Full Transcript Below
Ep #465 – Trina Piceno – Multifamily Property Management
Rod: Welcome to another edition of How to Build Lifetime Cashflow through Real Estate Investing. I’m Rod Khleif and I am thrilled you’re here. And I am super excited to interview my friend and warrior in my coaching program Trina Pisino. And I’ve almost messed up the name and Trina brings a ton of property management experience to the game. And we’ll let her tell you her story but that’s probably where we’re going to go with this. It’s property management and asset management but anyway let’s get going. Trina, welcome to the show!
Trina: Hi! Thank you.
Rod: Yeah so you if you wave, they can’t see it just so you know. You have to say it because more people listen to me on iTunes than watch on Youtube but anyway, welcome. Take a minute and talk a little bit more, expand on your background a little bit. I mean I know you’re in over 80 units right now and you know we’ll dig into that a little bit as well but talk a little bit about your background first
Trina: Yeah happy too… So ultimately about 10 years ago my husband and I moved back to California, exited the military. And my family we have a bunch of rental properties throughout California. So I needed to be able to you know assist my family with some of those rental properties. With that, my stepdad and I decided to get certified. We took a course California Apartment Owners Association has a great CCRM credential course. So that was kind of my baseline education but I really quickly saw that I’m not going to get any experience with our six stable doors you know I think one of them hasn’t turned over in the past six years. So not a lot of experience there. So I wanted to get my foot in the door with a real estate company that did property management just again if I’m going to do something, I want to know like on the ground how it’s going to operate. So I interned with Keller Williams. That led me to meeting my business partner, Wesley Olsen who has a real estate brokerage out here in California and he essentially had a pool of individuals who were investors, who just bought up a bunch of properties and needed someone to manage them. So me coming in to work with him has been great. He’s given me a lot of latitude to make decisions and see where we need to go. A majority of our portfolio ended up being D and C class properties just that’s where the margins were for profit in our area and that got me a lot of experience that was pretty eye-opening. Fortunately, I have a pretty eclectic background. I used to work in county jails. I used to be a Girl Scout Coordinator you know so I’m used to dealing with different personalities and overcoming challenges but that coupled with having the empowerment from Wesley to make decisions and see where things need to go was pretty great for my experience
Rod: Yeah Wesley was your partner in our warrior program and you guys are awesome. You guys make a great team as well. And so you got in the property management, did you had D-class assets which you know I push people not to do because I’ve had D-class assets and to me, I don’t know that they’re worth the effort but I know that these assets that you just bought fall into that C-, D category and so you know I think you would before we started recording you said you know you met somebody at one of my Chicago boot camp, who, a warrior that uh that you ended up doing a deal with, a 64 unit. And then you also got an 18 unit from him and that’s, those are the doors that you’re in and you’ve got both of those stabilized you said the 18 unit runs itself, the 64 unit, I was a damn near empty when you guys got it, wasn’t it?
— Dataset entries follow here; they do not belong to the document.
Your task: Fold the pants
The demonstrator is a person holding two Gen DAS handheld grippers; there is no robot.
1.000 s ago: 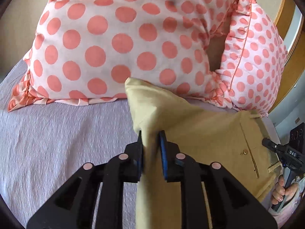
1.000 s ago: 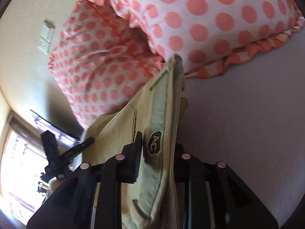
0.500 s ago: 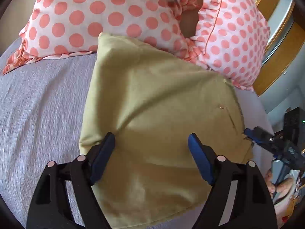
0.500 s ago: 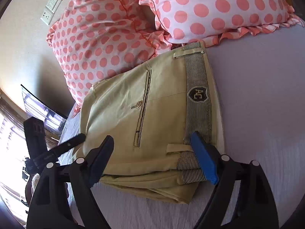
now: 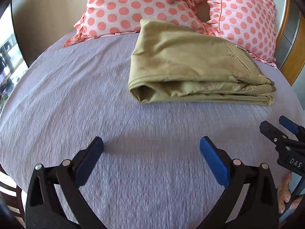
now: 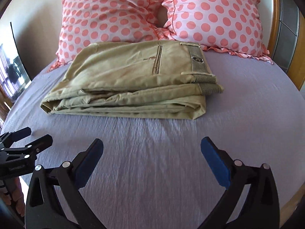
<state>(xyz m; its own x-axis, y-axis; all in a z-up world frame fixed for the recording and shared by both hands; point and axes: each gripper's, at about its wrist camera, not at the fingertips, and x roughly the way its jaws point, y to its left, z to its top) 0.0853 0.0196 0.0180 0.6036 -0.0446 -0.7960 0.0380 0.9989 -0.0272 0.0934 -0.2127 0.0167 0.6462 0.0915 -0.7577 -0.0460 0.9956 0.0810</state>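
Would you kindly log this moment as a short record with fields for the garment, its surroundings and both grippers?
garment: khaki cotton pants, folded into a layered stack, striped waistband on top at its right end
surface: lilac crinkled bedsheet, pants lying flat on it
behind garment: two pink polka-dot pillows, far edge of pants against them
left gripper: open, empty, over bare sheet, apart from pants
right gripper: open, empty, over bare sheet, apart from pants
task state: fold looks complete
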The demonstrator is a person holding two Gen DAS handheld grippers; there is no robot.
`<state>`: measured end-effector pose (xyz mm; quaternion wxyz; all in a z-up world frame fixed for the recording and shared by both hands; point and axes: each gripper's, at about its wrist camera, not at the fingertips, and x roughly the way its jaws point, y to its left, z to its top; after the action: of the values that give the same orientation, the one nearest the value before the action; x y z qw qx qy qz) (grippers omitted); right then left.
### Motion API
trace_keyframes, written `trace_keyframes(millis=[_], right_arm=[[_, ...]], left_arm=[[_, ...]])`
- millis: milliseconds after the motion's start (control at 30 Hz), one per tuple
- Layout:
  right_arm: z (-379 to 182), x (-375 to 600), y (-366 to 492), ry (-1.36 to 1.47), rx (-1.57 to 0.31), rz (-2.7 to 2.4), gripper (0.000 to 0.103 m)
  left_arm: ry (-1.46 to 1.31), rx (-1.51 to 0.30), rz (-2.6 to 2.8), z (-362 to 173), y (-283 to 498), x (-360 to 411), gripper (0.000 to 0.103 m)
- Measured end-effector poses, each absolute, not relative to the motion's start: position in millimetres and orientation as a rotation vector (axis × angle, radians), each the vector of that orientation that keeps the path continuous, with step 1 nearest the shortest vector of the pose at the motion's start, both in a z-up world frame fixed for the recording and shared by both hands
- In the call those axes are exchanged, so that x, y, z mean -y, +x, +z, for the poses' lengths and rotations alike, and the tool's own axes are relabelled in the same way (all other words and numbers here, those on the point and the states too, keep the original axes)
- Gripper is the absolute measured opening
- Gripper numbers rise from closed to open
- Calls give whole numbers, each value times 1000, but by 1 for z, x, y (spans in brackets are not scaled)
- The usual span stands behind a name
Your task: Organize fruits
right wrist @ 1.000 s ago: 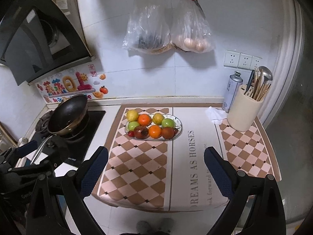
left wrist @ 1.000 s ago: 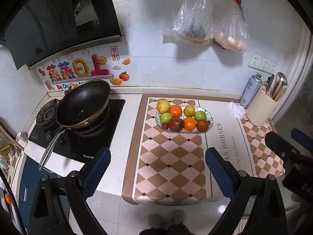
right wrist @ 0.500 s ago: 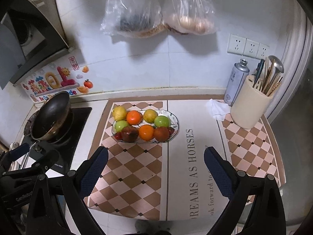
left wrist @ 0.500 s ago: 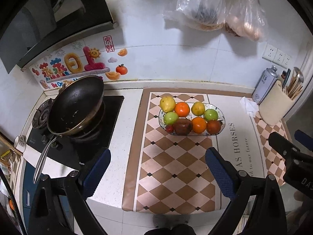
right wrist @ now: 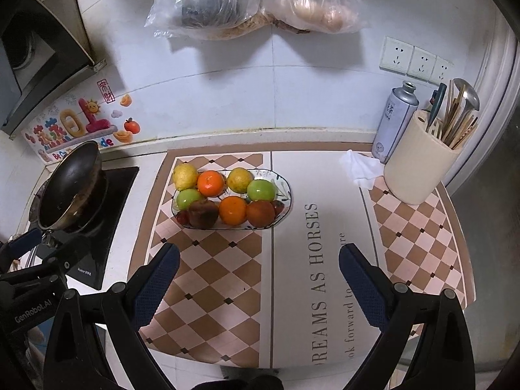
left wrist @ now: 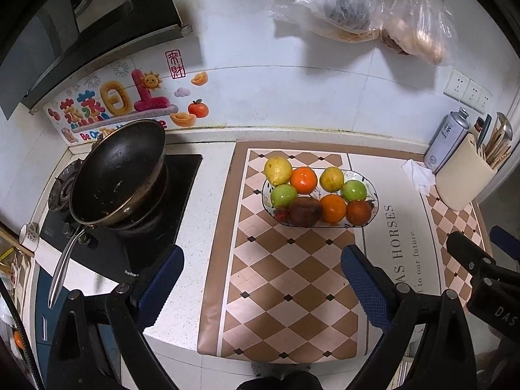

Trina: Well the economic vacancy was very high but we were at about 90% physically, our occupancy, yeah we could very easily see that they were stacking you know heads and beds to get a crime to sell
Rod: I thought I remember seeing a picture of the parking lot it was empty that’s why I thought I assumed it was empty but okay I was mistaken, well, so it was just it was physically occupied but not, by the way guys, the economic occupancy is who’s paying. Physical occupancy who’s living there. We don’t care about physical. We care about economic obviously. And so okay well, so you know what let’s go, I mean you know, let’s go into property management because that is to totally your superpower. I know that you sold your property management company here very recently and now you’re working with the company that bought your property management company which is very cool you said you’re very impressed with them. And so let’s talk about um some property management tips that you might give folks that are doing their own management. Maybe that’s a place to start. I’ll just let you go with it
Trina: Absolutely. So one of the things that I see a lot when people are starting to venture into this space or a similar space whether it be single family or any layer of investment is that the idea of managing yourself sounds very, I can do this, let me get my hands in the dirt. I think one thing that is very important to highlight on the front end, save you some pain and you know heartache is to align yourself with attorneys very early on. Get yourself involved in the various you know clubs that are out there the B&I groups, anything that you can learn the demographics and how things are working in your particular market as far as business. And then also just make sure that you are taking the approach with eyes wide open and protecting your liabilities. You are a landlord. That is your biggest liability is that you have a responsibility to maintaining a property safely and then effective communication. Fair housing is a really big deal. There are people out there who solely make a living off of suing people. They’ll just go from place to place and just sue people because it’s prime in that area. There’s lawyers that line up outside of courthouses waiting for someone to walk up and be available to speak to them for just five minutes so that they can now represent them against you in court
Rod: Yeah hold on let me stop you for a second. Let me stop you for one second yeah so about the professional litigators you know I’ve got friends, I got a friend that had am office warehouse space and somebody came and he was in the office and said, hey, can I use your bathroom? And he said yeah okay. And they let him use the bathroom and he got sued because it wasn’t ADA compliant okay by that person. And so guys you know, in this multi-family space, there are lots of protected classes, ones you may not really think about. And you know familial status, sexual orientation, things that you wouldn’t maybe think are protected but they are. And if you ask the wrong question you’re going to get sued if they you know and so very very important to be very careful and know what is discriminatory and what isn’t. And the bottom line is you literally, you just have to treat everyone the same that’s the overarching, would you agree with that Trina?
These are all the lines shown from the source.